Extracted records
◆ ◆ ◆ ◆ ◆ ◆ ◆
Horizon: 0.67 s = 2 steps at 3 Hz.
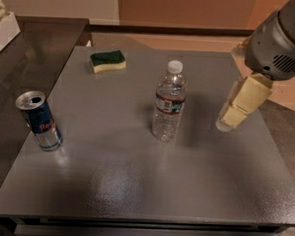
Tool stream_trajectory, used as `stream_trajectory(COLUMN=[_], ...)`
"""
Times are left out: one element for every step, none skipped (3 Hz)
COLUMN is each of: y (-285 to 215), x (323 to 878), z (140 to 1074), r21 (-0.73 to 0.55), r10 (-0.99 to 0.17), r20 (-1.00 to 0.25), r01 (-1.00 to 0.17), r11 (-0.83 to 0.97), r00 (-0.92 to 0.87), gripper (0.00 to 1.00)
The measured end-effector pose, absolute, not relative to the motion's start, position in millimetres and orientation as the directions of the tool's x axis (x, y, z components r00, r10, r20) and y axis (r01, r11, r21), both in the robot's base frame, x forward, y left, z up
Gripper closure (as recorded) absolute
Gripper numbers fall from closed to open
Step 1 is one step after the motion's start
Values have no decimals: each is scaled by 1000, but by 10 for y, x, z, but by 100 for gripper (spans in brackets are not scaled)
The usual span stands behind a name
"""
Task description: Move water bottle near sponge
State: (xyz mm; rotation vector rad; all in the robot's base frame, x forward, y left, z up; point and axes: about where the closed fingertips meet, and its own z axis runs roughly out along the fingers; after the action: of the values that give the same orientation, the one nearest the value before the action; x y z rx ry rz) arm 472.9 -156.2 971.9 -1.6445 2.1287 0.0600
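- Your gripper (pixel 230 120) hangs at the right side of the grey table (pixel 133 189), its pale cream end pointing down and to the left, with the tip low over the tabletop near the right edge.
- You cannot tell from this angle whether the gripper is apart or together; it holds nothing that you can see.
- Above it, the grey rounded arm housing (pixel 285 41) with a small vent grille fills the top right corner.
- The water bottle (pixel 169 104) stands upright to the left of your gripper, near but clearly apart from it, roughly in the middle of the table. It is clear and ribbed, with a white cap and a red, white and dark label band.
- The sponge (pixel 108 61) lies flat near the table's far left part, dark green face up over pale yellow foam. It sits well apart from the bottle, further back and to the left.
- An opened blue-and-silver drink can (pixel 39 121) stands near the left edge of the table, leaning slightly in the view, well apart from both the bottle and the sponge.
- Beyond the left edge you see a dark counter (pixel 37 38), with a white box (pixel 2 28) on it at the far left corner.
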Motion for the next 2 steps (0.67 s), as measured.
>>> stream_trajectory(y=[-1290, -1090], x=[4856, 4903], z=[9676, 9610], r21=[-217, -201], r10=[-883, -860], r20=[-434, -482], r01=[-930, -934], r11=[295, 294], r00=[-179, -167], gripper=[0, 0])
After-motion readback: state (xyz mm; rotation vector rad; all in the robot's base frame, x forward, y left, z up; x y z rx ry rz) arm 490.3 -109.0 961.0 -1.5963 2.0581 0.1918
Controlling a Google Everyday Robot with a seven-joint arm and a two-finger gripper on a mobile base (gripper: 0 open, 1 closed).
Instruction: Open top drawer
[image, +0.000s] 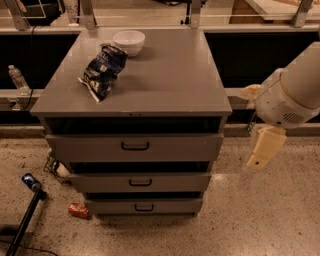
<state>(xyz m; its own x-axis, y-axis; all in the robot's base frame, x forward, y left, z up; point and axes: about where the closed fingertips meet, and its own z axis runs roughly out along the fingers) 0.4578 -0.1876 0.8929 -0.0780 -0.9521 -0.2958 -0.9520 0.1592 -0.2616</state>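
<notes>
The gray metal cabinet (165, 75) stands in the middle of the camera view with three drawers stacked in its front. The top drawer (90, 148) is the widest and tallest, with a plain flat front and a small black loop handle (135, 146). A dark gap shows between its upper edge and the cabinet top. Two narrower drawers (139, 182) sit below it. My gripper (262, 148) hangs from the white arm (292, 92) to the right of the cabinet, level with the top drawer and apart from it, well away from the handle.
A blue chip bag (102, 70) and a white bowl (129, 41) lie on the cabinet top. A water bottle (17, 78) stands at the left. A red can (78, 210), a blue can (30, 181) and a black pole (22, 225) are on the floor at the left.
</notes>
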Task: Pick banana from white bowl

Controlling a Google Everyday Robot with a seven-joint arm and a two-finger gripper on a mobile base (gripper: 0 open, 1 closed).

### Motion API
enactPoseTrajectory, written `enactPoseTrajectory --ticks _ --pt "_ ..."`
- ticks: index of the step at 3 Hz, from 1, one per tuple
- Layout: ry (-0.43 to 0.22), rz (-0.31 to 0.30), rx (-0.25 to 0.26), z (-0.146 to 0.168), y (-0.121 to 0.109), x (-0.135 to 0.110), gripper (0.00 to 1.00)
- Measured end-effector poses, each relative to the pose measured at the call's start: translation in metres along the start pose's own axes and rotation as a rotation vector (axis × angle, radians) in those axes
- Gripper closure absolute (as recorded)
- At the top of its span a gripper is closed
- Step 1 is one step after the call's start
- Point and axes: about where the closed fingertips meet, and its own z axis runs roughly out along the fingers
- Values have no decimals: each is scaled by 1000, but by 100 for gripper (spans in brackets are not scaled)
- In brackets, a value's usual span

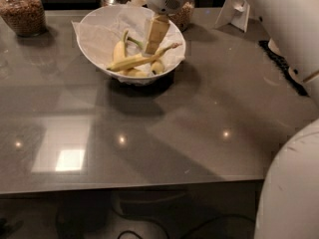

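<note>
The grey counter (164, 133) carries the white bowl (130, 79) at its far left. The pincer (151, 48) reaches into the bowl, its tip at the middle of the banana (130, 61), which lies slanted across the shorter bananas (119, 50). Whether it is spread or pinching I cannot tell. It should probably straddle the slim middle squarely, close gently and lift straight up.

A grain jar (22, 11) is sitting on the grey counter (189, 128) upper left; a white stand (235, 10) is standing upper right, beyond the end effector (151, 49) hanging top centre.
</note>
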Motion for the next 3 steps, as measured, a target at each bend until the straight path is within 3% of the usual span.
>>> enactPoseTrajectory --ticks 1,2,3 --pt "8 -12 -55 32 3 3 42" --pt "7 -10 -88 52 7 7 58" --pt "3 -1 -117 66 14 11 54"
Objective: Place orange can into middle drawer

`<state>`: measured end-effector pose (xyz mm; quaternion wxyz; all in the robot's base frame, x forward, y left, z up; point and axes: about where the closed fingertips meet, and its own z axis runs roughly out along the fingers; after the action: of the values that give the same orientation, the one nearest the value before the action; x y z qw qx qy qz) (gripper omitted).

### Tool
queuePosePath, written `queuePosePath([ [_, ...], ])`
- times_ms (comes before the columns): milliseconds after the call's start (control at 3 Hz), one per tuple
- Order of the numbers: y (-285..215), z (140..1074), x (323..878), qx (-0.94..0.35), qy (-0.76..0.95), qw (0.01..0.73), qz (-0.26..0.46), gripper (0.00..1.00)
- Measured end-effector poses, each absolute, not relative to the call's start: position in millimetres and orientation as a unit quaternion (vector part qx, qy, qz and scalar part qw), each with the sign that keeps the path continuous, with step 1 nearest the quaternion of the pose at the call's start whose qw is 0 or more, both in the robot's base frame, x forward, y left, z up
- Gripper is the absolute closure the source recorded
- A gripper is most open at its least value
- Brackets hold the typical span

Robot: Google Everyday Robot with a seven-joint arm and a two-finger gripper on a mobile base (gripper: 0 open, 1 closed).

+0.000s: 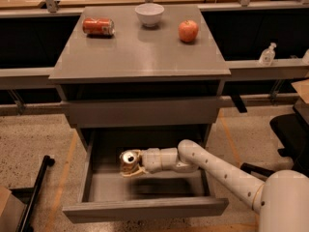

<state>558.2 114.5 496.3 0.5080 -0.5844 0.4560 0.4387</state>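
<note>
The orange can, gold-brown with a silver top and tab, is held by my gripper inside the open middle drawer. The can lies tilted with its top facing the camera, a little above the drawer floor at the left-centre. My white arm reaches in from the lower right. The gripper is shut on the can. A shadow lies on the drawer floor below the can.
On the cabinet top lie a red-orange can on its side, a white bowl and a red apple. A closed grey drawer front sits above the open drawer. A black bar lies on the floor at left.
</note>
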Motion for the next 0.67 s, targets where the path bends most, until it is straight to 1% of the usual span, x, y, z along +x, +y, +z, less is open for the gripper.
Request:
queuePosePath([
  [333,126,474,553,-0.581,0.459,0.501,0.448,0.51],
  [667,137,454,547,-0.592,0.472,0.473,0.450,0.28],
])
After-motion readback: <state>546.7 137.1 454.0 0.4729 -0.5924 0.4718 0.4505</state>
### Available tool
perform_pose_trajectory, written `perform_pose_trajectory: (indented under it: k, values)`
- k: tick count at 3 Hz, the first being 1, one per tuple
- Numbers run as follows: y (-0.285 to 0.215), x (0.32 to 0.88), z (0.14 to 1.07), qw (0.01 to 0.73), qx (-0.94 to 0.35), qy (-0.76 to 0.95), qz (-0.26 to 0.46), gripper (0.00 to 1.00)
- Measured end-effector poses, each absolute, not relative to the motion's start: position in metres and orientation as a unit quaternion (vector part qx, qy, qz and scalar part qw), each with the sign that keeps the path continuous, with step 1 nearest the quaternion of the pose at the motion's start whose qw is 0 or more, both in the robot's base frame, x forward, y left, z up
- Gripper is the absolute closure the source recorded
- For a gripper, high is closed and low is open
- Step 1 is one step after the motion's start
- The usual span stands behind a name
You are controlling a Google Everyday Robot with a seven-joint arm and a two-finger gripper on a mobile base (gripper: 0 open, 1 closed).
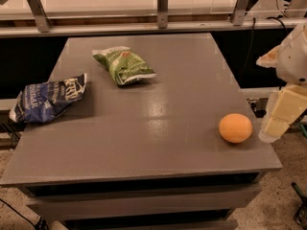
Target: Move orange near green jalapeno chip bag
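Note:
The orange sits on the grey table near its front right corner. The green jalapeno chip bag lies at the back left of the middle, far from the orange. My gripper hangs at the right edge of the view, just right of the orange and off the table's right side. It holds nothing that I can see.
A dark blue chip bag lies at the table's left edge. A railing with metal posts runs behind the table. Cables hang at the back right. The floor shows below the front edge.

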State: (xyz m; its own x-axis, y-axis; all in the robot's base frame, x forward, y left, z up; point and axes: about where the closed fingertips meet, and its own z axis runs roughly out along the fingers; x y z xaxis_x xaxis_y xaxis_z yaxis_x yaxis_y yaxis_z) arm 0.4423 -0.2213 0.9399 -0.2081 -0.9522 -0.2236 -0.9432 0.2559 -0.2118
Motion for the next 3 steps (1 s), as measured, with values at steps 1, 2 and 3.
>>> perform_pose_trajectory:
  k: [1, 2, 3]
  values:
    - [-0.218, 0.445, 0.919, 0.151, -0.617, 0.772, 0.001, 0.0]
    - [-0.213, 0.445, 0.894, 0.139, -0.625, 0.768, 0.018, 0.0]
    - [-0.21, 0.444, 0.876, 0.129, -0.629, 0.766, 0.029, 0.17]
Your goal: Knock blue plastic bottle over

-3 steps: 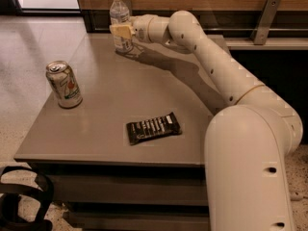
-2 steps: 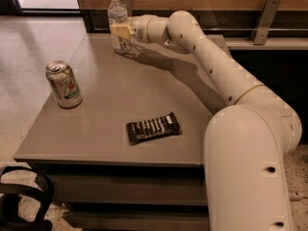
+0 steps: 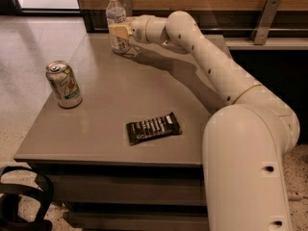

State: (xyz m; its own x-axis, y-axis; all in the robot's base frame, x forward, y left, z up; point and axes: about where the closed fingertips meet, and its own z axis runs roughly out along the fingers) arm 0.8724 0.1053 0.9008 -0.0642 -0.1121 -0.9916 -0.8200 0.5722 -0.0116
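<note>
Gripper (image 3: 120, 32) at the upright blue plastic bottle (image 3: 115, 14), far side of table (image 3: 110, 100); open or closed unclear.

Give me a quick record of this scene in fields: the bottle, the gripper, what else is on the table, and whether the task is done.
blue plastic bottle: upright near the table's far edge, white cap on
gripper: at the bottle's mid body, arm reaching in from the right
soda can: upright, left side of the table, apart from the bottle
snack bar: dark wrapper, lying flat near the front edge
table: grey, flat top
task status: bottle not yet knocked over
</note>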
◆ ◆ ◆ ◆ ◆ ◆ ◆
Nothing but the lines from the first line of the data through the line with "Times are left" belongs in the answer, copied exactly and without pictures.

Horizon: 0.67 s = 2 steps at 3 Hz.
Tool stream_trajectory, used as `stream_trajectory(COLUMN=[_], ...)`
"""
Times are left out: one element for every step, none skipped (3 Hz)

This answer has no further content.